Each line of the data below holding the word "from" must be copied.
--- Data extract Enclosed Below ---
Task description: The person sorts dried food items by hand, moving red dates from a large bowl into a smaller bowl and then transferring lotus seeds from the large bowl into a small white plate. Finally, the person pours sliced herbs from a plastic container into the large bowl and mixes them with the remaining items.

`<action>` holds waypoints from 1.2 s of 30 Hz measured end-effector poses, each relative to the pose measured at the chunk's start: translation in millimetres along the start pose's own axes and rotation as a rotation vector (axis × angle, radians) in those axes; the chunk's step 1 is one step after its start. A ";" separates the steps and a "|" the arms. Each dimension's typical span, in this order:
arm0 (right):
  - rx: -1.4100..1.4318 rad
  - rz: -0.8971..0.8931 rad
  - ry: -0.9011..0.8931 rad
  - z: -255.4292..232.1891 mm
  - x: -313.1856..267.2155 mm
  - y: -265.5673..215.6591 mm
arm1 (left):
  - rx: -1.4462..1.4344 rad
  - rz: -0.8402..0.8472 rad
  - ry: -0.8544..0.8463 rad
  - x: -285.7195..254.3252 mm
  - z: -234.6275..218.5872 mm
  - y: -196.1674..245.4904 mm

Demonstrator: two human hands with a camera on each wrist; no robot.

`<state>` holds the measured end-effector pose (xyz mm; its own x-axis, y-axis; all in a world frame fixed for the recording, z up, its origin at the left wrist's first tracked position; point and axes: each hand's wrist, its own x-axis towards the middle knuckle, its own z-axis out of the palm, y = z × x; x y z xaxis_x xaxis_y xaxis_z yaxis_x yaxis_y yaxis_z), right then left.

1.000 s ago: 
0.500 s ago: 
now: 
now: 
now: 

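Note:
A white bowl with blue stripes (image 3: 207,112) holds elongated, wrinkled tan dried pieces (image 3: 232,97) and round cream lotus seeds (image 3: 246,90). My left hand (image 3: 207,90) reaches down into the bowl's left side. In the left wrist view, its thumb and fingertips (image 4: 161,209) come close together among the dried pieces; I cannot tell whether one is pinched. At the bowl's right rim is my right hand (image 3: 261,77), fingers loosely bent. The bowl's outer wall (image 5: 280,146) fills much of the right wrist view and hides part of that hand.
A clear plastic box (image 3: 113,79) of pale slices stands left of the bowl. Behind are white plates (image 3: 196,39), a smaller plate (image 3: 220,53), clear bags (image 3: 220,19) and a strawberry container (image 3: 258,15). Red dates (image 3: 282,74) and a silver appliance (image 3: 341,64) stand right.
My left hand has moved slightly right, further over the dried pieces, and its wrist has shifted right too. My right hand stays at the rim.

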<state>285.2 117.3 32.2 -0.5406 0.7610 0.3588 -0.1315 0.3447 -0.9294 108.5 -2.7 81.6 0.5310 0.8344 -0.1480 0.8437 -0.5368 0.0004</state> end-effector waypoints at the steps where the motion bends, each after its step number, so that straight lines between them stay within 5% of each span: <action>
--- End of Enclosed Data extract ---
Output for this task
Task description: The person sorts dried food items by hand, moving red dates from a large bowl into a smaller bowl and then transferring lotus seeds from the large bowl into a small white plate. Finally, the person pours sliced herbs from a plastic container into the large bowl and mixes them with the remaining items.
`<action>` holds waypoints from 1.2 s of 30 Hz measured end-effector poses, each relative to the pose measured at the chunk's start: translation in millimetres along the start pose's own axes and rotation as a rotation vector (axis × angle, radians) in those axes; the chunk's step 1 is one step after its start. A ";" separates the steps and a "|" the arms. Each dimension's typical span, in this order:

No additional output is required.